## Task brief:
Those lines of the records that contain "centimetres" are to be located and copied.

Records from a collection:
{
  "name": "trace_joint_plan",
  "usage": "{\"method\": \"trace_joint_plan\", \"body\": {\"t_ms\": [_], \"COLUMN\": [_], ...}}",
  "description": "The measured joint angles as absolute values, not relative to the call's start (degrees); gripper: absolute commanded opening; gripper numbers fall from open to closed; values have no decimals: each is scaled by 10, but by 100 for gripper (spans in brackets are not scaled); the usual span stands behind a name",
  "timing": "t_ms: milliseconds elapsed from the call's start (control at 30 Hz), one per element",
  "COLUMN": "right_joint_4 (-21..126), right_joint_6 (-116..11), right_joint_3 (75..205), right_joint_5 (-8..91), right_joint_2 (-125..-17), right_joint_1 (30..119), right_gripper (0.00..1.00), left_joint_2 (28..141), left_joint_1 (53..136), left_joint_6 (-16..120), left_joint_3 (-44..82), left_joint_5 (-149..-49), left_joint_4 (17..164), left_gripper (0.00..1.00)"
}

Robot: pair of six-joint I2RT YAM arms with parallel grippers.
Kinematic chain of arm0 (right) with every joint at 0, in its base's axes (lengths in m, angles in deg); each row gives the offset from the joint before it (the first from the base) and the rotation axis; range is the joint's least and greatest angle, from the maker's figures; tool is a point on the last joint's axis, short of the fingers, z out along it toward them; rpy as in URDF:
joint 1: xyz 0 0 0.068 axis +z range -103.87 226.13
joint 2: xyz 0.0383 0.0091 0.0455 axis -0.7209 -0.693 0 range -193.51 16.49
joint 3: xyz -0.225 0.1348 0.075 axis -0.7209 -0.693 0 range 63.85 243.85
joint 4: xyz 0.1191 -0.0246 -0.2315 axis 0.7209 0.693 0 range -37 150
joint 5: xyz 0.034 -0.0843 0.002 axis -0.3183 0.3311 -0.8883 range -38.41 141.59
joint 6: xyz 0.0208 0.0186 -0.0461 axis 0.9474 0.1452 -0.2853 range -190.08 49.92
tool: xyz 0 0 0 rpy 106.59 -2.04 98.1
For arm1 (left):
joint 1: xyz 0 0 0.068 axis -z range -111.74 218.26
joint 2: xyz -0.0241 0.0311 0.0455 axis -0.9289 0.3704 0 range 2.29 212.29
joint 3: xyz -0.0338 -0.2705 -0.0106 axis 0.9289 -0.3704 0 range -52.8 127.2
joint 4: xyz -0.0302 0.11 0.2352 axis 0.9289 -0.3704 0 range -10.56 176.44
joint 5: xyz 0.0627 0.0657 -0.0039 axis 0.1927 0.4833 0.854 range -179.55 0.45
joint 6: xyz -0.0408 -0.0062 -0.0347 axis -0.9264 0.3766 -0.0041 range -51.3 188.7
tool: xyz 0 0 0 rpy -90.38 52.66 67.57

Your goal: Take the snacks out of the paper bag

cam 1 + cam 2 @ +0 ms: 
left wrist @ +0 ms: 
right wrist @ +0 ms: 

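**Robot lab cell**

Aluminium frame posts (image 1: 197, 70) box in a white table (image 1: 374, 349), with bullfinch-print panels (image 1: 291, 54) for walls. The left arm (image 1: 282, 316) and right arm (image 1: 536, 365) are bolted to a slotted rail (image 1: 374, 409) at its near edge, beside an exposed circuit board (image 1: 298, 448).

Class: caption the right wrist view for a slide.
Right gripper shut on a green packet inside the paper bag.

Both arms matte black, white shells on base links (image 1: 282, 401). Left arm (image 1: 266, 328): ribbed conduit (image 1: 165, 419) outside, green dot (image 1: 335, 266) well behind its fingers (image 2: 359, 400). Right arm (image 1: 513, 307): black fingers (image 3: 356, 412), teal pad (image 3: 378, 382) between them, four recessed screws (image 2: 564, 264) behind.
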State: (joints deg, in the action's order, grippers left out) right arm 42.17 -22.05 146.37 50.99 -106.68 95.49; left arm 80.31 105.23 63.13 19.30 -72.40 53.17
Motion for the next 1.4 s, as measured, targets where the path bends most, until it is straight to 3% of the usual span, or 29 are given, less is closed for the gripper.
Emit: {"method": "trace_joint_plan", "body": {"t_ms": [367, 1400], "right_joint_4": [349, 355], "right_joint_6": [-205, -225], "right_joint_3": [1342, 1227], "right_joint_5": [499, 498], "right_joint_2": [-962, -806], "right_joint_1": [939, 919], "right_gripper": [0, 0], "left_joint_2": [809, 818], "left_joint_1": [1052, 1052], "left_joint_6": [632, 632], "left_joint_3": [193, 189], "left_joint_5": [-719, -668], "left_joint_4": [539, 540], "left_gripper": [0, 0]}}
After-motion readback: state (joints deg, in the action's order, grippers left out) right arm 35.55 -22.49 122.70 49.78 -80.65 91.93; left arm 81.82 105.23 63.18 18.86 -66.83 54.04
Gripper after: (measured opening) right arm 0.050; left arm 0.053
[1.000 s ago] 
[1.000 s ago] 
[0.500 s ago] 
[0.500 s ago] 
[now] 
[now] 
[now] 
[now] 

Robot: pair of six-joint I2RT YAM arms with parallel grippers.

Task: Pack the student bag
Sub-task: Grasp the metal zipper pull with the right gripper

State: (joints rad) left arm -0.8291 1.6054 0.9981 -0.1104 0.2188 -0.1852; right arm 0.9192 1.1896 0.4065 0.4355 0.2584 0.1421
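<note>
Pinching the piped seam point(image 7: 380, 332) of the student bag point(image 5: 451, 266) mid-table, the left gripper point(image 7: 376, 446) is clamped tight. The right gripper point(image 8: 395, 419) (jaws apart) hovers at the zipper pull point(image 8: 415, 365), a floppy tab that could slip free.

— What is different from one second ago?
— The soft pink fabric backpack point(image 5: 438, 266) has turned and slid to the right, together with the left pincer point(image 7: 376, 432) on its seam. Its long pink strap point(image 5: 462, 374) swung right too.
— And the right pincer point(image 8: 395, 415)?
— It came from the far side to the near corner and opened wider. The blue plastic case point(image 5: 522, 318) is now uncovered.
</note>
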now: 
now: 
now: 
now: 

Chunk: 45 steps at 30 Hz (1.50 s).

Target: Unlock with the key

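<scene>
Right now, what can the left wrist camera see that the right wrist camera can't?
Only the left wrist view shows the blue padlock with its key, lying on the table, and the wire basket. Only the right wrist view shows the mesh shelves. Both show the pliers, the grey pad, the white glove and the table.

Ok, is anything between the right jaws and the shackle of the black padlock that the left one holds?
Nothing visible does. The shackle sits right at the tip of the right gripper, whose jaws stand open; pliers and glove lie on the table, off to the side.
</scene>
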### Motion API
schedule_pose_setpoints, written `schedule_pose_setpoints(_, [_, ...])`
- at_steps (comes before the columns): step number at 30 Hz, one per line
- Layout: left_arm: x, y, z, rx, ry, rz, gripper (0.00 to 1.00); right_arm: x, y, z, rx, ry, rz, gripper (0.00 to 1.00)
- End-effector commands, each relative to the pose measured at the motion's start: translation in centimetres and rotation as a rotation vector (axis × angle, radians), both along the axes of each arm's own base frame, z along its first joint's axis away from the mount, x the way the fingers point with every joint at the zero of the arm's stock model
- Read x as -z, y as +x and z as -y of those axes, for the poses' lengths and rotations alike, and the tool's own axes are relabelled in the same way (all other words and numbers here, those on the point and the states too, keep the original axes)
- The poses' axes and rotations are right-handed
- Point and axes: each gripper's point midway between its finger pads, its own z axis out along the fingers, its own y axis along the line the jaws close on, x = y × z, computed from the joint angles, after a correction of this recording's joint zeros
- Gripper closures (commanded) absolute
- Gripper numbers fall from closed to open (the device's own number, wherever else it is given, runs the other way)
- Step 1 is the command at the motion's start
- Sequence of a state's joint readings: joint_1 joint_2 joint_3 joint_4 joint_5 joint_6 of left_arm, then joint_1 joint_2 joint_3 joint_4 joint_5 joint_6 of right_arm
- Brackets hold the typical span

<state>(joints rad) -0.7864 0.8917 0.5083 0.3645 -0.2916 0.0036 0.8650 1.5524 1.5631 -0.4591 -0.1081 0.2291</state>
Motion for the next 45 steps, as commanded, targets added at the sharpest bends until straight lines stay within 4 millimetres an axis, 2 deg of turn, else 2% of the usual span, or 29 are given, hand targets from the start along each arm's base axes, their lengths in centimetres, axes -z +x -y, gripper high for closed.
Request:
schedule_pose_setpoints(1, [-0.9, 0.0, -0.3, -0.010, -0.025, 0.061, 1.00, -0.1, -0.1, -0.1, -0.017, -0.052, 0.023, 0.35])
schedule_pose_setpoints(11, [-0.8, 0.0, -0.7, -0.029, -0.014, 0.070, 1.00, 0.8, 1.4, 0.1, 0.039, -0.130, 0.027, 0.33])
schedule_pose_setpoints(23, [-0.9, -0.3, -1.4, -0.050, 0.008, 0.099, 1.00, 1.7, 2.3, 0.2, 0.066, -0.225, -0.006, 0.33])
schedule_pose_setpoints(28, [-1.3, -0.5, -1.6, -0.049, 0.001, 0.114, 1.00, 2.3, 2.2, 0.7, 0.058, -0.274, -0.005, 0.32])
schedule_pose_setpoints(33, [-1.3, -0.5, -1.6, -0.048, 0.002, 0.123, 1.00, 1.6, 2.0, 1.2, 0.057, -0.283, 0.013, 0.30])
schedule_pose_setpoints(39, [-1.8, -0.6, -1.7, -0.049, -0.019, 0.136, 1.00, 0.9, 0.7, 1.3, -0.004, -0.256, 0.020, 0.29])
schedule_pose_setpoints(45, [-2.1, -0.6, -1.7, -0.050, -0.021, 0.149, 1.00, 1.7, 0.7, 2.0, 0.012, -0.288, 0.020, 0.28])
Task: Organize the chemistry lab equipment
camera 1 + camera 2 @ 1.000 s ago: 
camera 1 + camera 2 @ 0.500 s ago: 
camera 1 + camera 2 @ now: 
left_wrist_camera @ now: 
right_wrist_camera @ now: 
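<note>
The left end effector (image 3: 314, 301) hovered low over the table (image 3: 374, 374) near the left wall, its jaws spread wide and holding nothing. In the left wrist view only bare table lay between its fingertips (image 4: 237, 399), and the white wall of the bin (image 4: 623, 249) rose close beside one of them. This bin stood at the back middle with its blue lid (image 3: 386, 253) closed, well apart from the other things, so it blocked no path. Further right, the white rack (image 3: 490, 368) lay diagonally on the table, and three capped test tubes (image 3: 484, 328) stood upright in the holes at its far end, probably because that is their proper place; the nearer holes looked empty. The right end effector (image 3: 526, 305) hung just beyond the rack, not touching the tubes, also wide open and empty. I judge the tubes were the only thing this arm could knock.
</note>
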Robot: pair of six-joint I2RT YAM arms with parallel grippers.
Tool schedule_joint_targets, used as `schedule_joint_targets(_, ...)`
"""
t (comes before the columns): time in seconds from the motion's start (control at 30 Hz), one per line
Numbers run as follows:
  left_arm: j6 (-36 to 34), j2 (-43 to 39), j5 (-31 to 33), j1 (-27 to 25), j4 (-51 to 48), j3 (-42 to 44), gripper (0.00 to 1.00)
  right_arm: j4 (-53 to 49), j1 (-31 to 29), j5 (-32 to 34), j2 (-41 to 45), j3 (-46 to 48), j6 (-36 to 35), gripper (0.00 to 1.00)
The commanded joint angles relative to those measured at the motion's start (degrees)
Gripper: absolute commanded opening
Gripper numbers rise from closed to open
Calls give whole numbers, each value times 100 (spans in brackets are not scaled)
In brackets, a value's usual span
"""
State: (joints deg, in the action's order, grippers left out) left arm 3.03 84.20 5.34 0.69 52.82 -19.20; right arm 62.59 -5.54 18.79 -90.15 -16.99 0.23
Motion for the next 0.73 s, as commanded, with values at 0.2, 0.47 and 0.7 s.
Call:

## Output of the task:
- End-effector commands, each relative to the pose measured at the motion's start: translation in centimetres and rotation as a rotation vector (axis × angle, radians), both along the axes of each arm's own base frame, z along its first joint's axis away from the mount, x the way the fingers point with every joint at the zero of the arm's stock model
Motion for the next 45 steps, as commanded, targets added at the sharpest bends until straight lines stay within 4 millimetres an axis, 2 deg of turn, else 2% of the usual span, or 29 are given, hand targets from the start along each arm's base axes, their lengths in centimetres, axes -z +x -y, gripper high for closed.

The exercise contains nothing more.